What this task involves —
Repeat the lines below exactly as written, please, from the line with "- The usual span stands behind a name" to the line with "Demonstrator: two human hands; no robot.", both lines included, and no others.

Source material —
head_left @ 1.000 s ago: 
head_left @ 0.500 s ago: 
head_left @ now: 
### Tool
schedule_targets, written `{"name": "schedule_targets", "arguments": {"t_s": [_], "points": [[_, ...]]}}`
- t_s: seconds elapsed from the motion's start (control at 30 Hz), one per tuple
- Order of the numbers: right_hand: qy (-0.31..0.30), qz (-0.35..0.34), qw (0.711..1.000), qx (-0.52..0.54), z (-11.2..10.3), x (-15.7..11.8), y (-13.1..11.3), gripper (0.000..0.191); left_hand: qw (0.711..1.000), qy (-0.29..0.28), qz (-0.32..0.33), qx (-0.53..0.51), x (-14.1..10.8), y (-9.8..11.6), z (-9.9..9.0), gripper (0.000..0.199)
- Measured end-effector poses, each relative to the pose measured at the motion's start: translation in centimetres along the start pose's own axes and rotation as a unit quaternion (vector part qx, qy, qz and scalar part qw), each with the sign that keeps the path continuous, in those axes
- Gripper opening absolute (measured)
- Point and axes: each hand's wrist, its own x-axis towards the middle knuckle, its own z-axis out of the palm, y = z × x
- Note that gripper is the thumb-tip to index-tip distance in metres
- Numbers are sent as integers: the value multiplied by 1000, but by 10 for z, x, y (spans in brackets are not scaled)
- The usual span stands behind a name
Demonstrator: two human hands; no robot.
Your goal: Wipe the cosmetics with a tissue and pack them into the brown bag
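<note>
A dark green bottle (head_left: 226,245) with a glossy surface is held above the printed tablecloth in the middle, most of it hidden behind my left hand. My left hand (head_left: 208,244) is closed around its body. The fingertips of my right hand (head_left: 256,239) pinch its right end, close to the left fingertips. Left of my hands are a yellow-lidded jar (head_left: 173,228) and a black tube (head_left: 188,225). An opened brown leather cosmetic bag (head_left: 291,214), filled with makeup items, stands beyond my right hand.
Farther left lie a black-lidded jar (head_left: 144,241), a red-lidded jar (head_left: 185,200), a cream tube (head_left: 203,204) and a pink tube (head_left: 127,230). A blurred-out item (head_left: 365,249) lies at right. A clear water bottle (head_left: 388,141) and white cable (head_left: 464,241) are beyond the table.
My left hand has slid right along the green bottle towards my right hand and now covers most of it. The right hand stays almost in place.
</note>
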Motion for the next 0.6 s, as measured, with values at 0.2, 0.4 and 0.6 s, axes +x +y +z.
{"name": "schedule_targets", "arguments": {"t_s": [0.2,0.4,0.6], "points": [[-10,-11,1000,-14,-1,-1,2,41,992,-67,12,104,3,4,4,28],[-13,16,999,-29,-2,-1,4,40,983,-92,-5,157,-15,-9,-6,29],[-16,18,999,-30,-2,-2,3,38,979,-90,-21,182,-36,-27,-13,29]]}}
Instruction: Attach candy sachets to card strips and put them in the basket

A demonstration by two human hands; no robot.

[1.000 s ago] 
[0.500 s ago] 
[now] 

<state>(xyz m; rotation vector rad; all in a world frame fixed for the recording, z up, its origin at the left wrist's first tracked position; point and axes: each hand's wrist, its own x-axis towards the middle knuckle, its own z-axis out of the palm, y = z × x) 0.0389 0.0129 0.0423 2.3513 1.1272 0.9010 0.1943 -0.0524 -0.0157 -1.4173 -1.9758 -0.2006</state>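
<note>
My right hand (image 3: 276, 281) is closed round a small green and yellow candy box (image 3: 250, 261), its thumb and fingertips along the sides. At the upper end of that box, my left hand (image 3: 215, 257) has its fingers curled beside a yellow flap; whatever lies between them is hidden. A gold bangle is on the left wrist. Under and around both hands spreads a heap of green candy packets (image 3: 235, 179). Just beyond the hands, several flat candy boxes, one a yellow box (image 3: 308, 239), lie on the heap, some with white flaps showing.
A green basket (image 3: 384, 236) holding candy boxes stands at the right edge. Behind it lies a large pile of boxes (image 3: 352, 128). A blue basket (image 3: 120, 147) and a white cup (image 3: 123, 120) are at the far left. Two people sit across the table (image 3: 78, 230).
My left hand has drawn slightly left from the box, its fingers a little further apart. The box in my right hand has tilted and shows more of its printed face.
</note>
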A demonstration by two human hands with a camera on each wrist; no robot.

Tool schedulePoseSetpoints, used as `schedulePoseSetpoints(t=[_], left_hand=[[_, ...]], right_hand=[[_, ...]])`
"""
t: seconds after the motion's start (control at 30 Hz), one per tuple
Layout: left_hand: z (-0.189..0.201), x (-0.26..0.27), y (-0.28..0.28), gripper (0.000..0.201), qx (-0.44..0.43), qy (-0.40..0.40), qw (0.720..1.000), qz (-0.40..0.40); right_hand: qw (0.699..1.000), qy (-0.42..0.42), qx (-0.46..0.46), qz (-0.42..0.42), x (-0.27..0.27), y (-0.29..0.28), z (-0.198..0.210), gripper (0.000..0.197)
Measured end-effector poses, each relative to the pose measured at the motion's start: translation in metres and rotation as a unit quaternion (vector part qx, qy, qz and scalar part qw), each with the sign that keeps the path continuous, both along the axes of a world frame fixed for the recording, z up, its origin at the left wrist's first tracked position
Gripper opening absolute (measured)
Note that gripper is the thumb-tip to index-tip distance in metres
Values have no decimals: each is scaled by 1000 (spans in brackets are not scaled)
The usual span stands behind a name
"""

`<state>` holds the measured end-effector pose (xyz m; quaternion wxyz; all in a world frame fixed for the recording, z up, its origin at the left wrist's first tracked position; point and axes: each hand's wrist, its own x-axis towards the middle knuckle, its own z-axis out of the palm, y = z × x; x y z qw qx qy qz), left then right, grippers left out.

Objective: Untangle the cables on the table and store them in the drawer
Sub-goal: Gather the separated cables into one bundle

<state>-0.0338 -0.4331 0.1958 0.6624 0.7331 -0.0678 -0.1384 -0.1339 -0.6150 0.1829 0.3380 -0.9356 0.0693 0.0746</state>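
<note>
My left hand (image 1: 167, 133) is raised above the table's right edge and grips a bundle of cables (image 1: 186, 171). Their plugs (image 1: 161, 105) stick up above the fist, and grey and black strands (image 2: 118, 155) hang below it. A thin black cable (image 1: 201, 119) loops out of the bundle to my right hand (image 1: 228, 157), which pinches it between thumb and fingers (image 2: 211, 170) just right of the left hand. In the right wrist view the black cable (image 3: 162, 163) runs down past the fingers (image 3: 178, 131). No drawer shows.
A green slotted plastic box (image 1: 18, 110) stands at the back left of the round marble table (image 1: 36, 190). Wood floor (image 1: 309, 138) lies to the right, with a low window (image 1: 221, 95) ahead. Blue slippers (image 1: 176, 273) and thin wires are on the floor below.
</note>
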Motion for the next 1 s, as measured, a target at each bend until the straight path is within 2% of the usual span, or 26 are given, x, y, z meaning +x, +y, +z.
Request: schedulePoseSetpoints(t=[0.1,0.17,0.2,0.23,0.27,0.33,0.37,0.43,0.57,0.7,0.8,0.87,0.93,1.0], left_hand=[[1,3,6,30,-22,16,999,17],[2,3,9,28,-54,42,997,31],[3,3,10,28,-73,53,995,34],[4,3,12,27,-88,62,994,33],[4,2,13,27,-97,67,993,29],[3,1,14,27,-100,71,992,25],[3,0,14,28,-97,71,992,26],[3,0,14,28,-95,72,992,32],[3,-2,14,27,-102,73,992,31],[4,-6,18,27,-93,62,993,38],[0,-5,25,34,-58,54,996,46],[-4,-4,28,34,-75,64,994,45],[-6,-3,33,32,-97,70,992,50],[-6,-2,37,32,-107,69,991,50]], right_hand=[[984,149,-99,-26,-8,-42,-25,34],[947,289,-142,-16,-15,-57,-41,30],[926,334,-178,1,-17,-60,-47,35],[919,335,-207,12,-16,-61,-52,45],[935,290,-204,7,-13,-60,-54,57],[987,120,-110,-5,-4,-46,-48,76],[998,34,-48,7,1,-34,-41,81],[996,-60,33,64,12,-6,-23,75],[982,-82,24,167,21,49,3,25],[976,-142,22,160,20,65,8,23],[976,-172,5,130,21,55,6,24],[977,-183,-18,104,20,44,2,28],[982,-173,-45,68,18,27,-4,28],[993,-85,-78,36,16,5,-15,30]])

The answer —
- The usual span stands behind a name
Demonstrator: two human hands; no robot.

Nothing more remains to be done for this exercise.